◆ **Material provided**:
* * *
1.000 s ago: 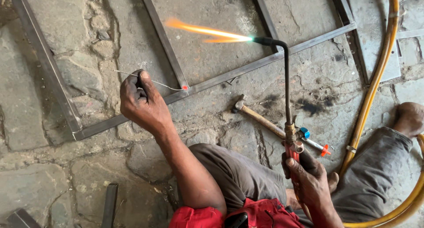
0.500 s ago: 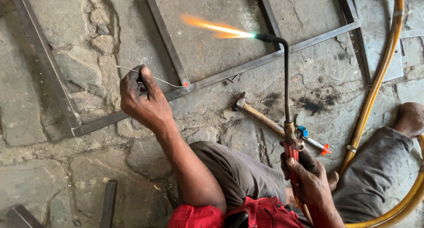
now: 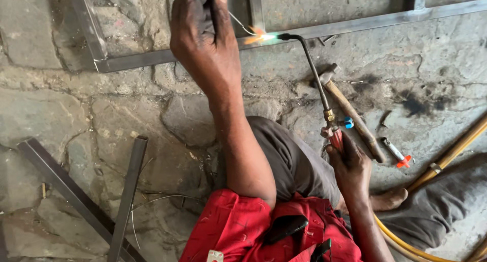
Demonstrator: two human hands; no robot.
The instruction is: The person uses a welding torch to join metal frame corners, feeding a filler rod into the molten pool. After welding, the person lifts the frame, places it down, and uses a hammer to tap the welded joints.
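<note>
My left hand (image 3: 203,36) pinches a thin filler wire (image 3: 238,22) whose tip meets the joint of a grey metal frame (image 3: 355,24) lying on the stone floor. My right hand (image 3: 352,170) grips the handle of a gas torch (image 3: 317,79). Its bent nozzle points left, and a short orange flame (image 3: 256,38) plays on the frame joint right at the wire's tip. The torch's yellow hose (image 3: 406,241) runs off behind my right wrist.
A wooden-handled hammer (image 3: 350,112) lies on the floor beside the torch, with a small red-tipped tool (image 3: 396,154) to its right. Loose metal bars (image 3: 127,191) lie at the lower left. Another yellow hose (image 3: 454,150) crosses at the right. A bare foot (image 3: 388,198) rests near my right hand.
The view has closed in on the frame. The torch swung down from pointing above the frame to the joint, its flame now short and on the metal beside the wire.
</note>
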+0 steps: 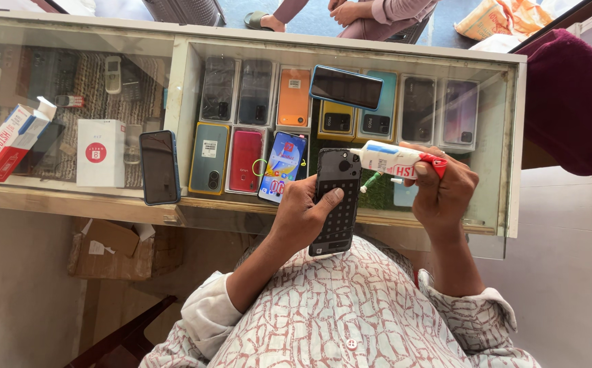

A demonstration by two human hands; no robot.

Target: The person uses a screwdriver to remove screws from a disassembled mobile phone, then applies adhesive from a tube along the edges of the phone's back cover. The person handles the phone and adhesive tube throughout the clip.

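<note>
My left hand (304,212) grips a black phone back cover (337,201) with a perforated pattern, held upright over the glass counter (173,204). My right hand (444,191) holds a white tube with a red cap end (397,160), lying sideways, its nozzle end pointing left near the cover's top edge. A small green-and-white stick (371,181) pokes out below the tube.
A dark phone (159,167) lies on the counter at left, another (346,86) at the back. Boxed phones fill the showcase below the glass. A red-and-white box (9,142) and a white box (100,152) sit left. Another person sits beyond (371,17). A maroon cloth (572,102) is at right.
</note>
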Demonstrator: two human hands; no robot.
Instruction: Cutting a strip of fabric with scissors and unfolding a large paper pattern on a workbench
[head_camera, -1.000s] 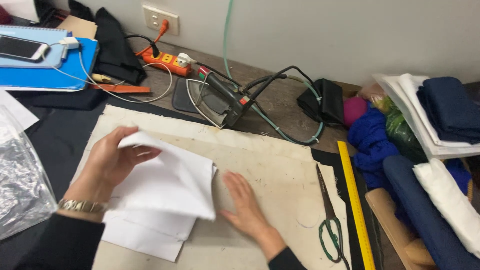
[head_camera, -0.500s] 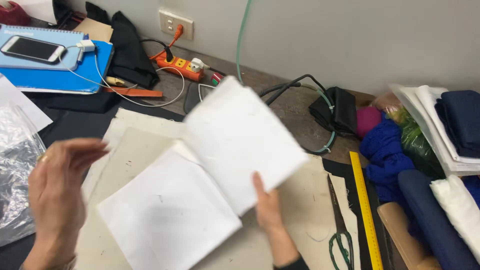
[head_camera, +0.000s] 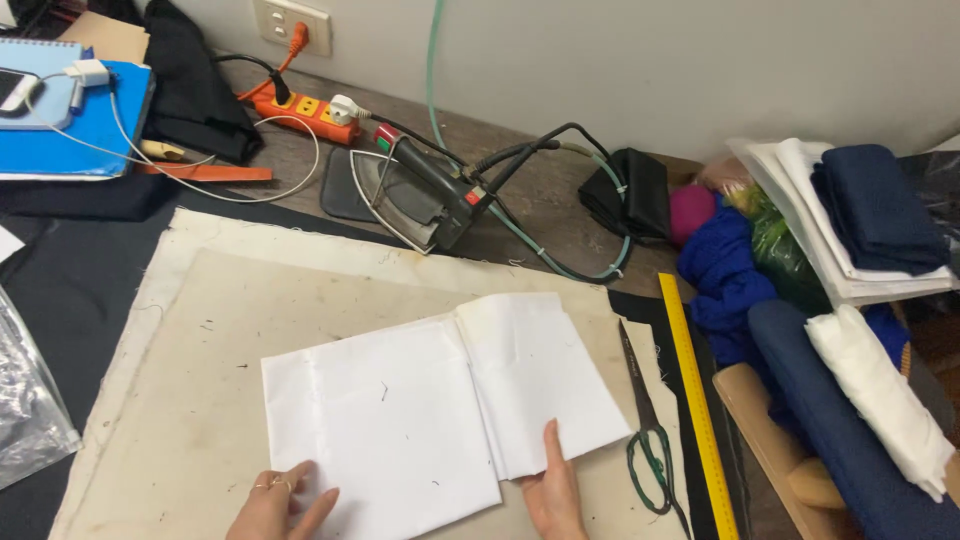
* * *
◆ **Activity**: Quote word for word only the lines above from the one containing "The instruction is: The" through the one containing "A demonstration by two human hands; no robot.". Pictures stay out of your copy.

◆ **Your solution**:
The instruction is: The person uses a welding torch to join metal frame corners, feeding a filler rod into the molten pool. After welding, the person lifts the frame, places it down, and uses a hammer to tap the welded joints.
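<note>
My left hand (image 3: 203,36) pinches a thin filler wire (image 3: 238,22) whose tip meets the joint of a grey metal frame (image 3: 355,24) lying on the stone floor. My right hand (image 3: 352,170) grips the handle of a gas torch (image 3: 317,79). Its bent nozzle points left, and a short orange flame (image 3: 256,38) plays on the frame joint right at the wire's tip. The torch's yellow hose (image 3: 406,241) runs off behind my right wrist.
A wooden-handled hammer (image 3: 350,112) lies on the floor beside the torch, with a small red-tipped tool (image 3: 396,154) to its right. Loose metal bars (image 3: 127,191) lie at the lower left. Another yellow hose (image 3: 454,150) crosses at the right. A bare foot (image 3: 388,198) rests near my right hand.
The view has closed in on the frame. The torch swung down from pointing above the frame to the joint, its flame now short and on the metal beside the wire.
</note>
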+0 steps: 

A demonstration by two human hands; no robot.

The answer to this exercise has been fully stated.